Decisions, decisions
Well, opportunity is knocking.
I've said all along that there was a chance I could stay here in Thailand for longer than 6 months, if the work was rewarding and if I proved my worth as an asset to the organization. Well, at least one of those questions has now been answered, at least partly.
As you may or may not know, I've been accepted into Payson's phd program. This is good news, of course, but pretty much expected as I did well at the Master's level. It has also been confirmed that I have a source of graduate-level income (i.e. small) from my teacher, Phuong, who has offered me a research assistant position working under her. The only question mark regarding Payson then is if I will get a tuition waiver from the school for the 12-16 hours of course work still required. Phuong wrote to me an email saying that she was lobbying for me... but no answer as of yet.
Meanwhile, I spoke with Mike (Bossman #1) about this yesterday. He asked me what I wanted to do as far as tying my work here in with my phd. I responded with a fairly arbitrary decision that I made a few weeks ago: my first choice is to take classes remotely and continue to work here, for TASC, in Bangkok. The work is stimulating, rewarding, and relatively low stress; and the environment (Bangkok) is more intellectually, culturally, and personally stimulating that taking the safe road back in Louisiana. I could easily move back there and be happy, but here I feel I have more opportunity to grow.
Anyway, Mike steps up to the plate and offers to use his personal connections with the head of Payson to get me a tuition waiver, if I stay here. That's great news, right? Yeah... but, I really didn't think I'd have a choice in the matter. I figured I'd either have to come back to Louisiana to work with Phuong, or if that didn't come through I'd really need to stay here because this is where work is. I thought the decision would be made for me... but it looks like I can go either way now. What to do? I miss everyone and my gut reaction is a little bit of dread about staying for more than 6 months, but, for the reasons I stated above, intellectually I think i will be better served by staying.

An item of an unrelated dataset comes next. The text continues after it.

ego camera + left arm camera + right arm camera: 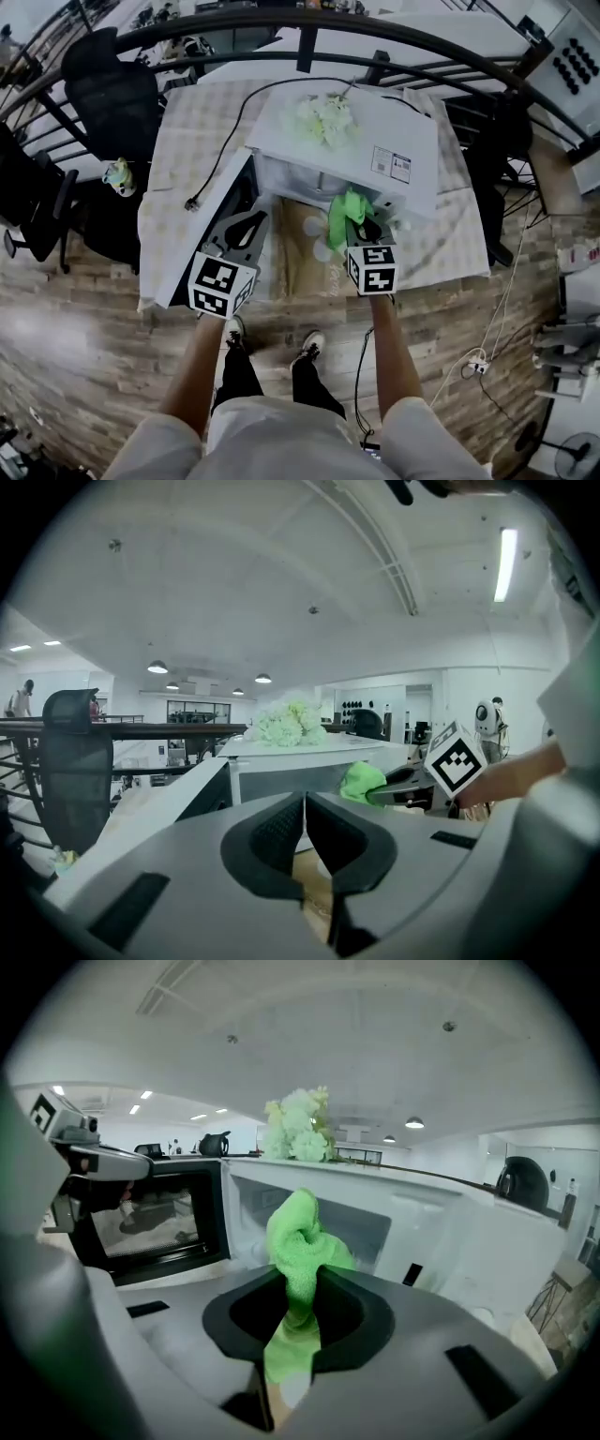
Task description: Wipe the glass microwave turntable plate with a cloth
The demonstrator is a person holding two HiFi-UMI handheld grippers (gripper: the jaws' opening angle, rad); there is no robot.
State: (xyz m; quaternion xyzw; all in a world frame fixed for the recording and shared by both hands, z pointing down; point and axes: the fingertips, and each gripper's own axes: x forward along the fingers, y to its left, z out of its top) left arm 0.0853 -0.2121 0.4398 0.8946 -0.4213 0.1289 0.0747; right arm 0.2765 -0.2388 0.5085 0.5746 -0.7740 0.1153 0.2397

It's a big decision... what to do, what to do?
6 Comments:
Well Bang Bang Boogie says you should be a brutal take no prisoners kind of guy and decide entirely based upon your best guess of benefits to a future career. In other words, I feel like a part of it is that you really like your old prof and want to do right by her. This is of course very cool, but not a take no prisoners business decision. If you think you will have a greater likelihood of getting paid doing something (this is key!) you like to do by staying there, then I would suggest staying there. I remember conversations with you when you were having a hard time finding the job you now have, and you should do everything you can to make sure that doesnt happen again. Though I have a feeling your nieces and nephews will miss you and give you a hard time. But what do I know?
On a different note, check my blog at pacatrue.blogspot.com and you can find out useless things about me. Oh by the way, super congrats about having to make the choice. Bang Bang Boogie
Uhm, but you don't have X-Box Live there. Where is the choice? Ah, wait, that's right.
Think about what you want your life to look like in five years. Not just professionally, but all in all aspects. Now think about the steps needed to get yourself there. Really.
If you stay and tie your phd to your work with TASC would you be in your field of interest?
oracle sez stay. we can talk over email offline if you want.
The oracle sez: barring personal reasons, stay.